* _Brief_
From top to bottom, return the records that follow exactly.
Segment Start: Given data
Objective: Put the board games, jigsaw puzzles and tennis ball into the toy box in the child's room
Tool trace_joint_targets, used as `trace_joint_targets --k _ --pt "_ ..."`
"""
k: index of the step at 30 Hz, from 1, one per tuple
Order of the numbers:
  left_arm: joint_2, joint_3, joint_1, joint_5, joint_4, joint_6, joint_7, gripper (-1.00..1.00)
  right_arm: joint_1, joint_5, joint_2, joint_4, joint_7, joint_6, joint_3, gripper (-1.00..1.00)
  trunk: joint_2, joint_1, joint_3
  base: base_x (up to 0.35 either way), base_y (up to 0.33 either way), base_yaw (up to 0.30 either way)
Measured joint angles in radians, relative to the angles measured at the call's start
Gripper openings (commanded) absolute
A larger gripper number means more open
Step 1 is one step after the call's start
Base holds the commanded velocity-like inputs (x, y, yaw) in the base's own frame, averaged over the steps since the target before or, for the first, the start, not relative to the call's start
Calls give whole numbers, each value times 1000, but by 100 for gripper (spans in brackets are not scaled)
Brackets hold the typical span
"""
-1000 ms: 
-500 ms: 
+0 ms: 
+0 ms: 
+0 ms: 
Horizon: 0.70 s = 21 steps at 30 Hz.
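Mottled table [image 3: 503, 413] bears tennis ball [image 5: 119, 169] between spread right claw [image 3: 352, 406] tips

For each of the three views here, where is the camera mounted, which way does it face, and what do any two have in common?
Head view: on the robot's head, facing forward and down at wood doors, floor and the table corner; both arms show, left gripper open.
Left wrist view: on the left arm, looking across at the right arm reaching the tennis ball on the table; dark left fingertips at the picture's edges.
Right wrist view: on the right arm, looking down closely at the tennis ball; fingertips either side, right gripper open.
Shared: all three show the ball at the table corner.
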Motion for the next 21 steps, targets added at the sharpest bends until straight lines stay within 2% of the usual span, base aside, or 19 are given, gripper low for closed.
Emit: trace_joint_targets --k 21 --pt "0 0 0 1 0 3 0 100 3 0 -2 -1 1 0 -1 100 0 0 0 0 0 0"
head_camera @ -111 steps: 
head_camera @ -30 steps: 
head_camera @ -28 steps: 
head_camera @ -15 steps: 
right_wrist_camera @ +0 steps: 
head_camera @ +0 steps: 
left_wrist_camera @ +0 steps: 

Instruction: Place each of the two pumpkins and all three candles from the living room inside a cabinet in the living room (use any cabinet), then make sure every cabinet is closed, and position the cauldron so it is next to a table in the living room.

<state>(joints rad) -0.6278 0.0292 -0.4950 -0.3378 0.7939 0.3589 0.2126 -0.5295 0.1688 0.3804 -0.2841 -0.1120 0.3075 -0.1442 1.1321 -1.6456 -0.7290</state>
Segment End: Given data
* _Problem solution_
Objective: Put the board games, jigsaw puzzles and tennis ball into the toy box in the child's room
Tool trace_joint_targets, used as `trace_joint_targets --k _ --pt "_ ..."`
"""
k: index of the step at 30 Hz, from 1, one per tuple
Order of the numbers:
  left_arm: joint_2, joint_3, joint_1, joint_5, joint_4, joint_6, joint_7, gripper (-1.00..1.00)
  right_arm: joint_1, joint_5, joint_2, joint_4, joint_7, joint_6, joint_3, gripper (-1.00..1.00)
  trunk: joint_2, joint_1, joint_3
  base: base_x (up to 0.35 either way), base_y (up to 0.33 either way), base_yaw (up to 0.30 either way)
Measured joint angles in radians, relative to the angles measured at the call's start
Gripper openings (commanded) absolute
A larger gripper number means more open
Step 1 is one step after the call's start
Base holds the commanded velocity-like inputs (x, y, yaw) in the base's own frame, averaged over the steps since the target before or, for the first, the start, not relative to the call's start
Calls give whole numbers, each value times 1000, but by 100 for gripper (spans in brackets are not scaled)
Brackets hold the typical span
"""
-1000 ms: 
-500 ms: 
+0 ms: 
+0 ms: 
+0 ms: 
Horizon: 0.70 s = 21 steps at 30 Hz.
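Mottled table [image 3: 503, 413] bears tennis ball [image 5: 119, 169] between spread right claw [image 3: 352, 406] tips

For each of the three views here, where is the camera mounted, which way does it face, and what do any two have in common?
Head view: on the robot's head, facing forward and down at wood doors, floor and the table corner; both arms show, left gripper open.
Left wrist view: on the left arm, looking across at the right arm reaching the tennis ball on the table; dark left fingertips at the picture's edges.
Right wrist view: on the right arm, looking down closely at the tennis ball; fingertips either side, right gripper open.
Shared: all three show the ball at the table corner.
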Motion for the next 21 steps, targets added at the sharpest bends until straight lines stay within 2% of the usual span, base aside, or 19 are given, gripper low for closed.
Emit: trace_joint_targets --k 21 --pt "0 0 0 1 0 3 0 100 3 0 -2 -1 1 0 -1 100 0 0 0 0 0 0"
head_camera @ -111 steps: 
head_camera @ -30 steps: 
head_camera @ -28 steps: 
head_camera @ -15 steps: 
right_wrist_camera @ +0 steps: 
head_camera @ +0 steps: 
left_wrist_camera @ +0 steps: 

Instruction: Place each of the two pumpkins and all three candles from the living room inside a cabinet in the living room (use any cabinet), then make sure every cabinet is closed, and position the cauldron so it is next to a table in the living room.

<state>(joints rad) -0.6278 0.0292 -0.4950 -0.3378 0.7939 0.3589 0.2126 -0.5295 0.1688 0.3804 -0.2841 -0.1120 0.3075 -0.1442 1.1321 -1.6456 -0.7290</state>

Output for this exercise is complete.